Y Trinidad, ¿qué harán sus manos si han visto las mías ociosas?
Mientras Juana, con una pierna sobre la otra, se instala a leerme el diario, miro su traje de dos piezas color café, de pied de poule. No me gusta ese tono de café. Hoy tiene puesta la prótesis con su cuidadoso guante. Vuelvo la vista atrás, a la fiesta aquella de hace tres años.
Estábamos sentados alrededor de una mesa en el pasto bajo el gran toldo, llenos de petites bouchés y tragos de diversos colores. Asistía también una nueva estrella de la televisión -una de esas estrellas fugaces-, bonita y engreída. Gregorio la cercaba. Ella no alcanzaba a querer algo y ya su deseo se cumplía. Apenas sacaba la cigarrera, el encendedor se prendía ante sus narices, así con el trago, la silla, todo. A pesar de esto, ella no parecía excesivamente seducida. Gregorio le hablaba de mil cosas, nosotros mirábamos de lejos, yo con pena por Juana, los otros con sorna. Hasta que Pía exclama.

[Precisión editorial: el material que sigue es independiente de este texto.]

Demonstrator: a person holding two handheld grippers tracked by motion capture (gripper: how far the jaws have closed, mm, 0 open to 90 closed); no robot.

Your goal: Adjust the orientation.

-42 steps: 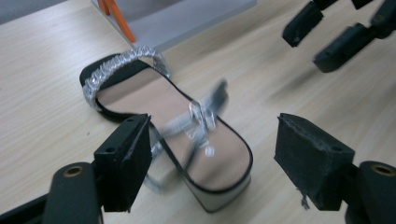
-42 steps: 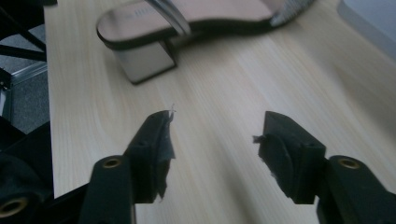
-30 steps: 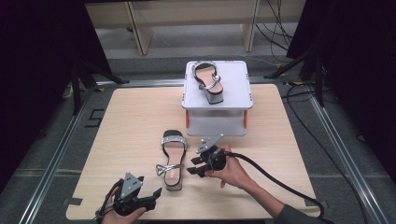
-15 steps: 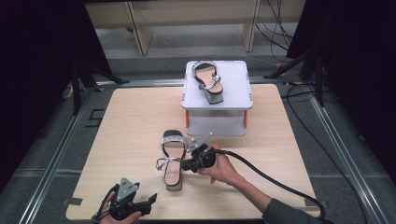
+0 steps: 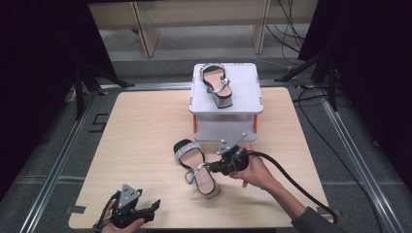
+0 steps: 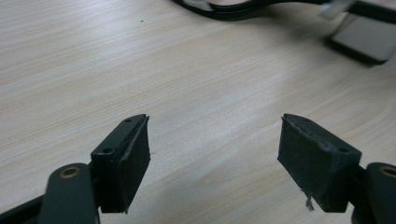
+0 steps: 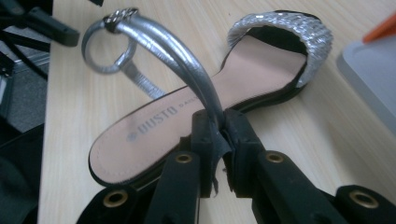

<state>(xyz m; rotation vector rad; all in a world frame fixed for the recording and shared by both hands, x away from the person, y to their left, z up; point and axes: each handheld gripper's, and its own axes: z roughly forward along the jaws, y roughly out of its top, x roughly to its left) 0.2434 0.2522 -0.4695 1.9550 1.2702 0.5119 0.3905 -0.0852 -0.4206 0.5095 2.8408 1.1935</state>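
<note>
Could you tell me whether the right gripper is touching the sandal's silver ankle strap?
Touching: in the right gripper view, the right gripper has its jaws shut on the silver ankle strap.

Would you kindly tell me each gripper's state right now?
Left gripper: open, holding nothing.
Right gripper: shut on the sandal's silver ankle strap.

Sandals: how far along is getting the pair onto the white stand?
One sandal already sits on the white stand. The second sandal lies on the table, its silver ankle strap clamped in the right gripper. Lifting and placing it remains. The left gripper hangs open near the table edge.
</note>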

– ¡Mírenlo, por favor! Está abriendo su billetera y le muestra su colección de tarjetas de crédito.
Todos centramos los ojos en aquel rectángulo de cuero y efectivamente: una gran cantidad de tarjetas alineadas destellaban. Ella abrió su boquita, por fin impresionada.
– ¡Qué horror, arribista de mierda! -casi grita Víctor-. Recurrir a eso…
– Algo dice de ella también -interrumpió Sofía-. Si eso es lo que la seduce…
– Pobre Juana -murmuré-. Qué mala suerte el marido que le tocó.
– ¿Le tocó?-terció Sofía con desdén-. ¿Le tocó? ¿Acaso los maridos «le tocan» a una, no se eligen?
– Sorry, pero con un brazo menos no tenía mucho donde elegir -sentenció Víctor.
– Claro -agregó Felipe- el huevón era un don nadie y ni cagando se hubiera pinchado a una niña bien.
– O sea -intervino Sofía irónica-, cambió el brazo ausente por el estatus, ¿cierto?
– Exactamente, y bien le ha ido, después de todo. Puede darse lujos como tirarse a las modelos de la tele, porque, total, la Juana está hipotecada…
Alfonso miraba la escena con disgusto.
– Hay algo que falla en la sensibilidad de este hombre. Parece que careció de algunas cosas elementales para tener más humanidad: haber comulgado en su infancia, haber tenido unas hectáreas en Colchagua o haberse preocupado de los pobres en los años sesenta. Pero si se las saltó todas, ahí lo tienes, conquistando con tarjetas de crédito.
Despierto. Juana me lee la sección del cable. Algo sobre carne de rata dentro de las salchichas en un pueblo ruso. Como es mi nuevo hábito, no le pongo atención. Me aburro, me aburro, me aburro.
Llega Sofía. Se instala a mi lado y conversa -monologa- el largo de un cigarrillo. Tiene prisa, como es su hábito, las llaves del auto en la mano. Ni el café se lo toma sentada. Comenta algo de Alfonso, problemas con una paciente, una primípara añosa. Me mira divertida, sorbe de la taza.
– Los hombres definitivamente no tienen aparato síquico. Es una la que vive todas las depresiones que ellos se niegan. Cada vez que tomo un Bromazepan le pregunto a Alfonso, ¿te pasa algo, mi amor, estás deprimido? ¿Por qué me estoy tomando yo este calmante?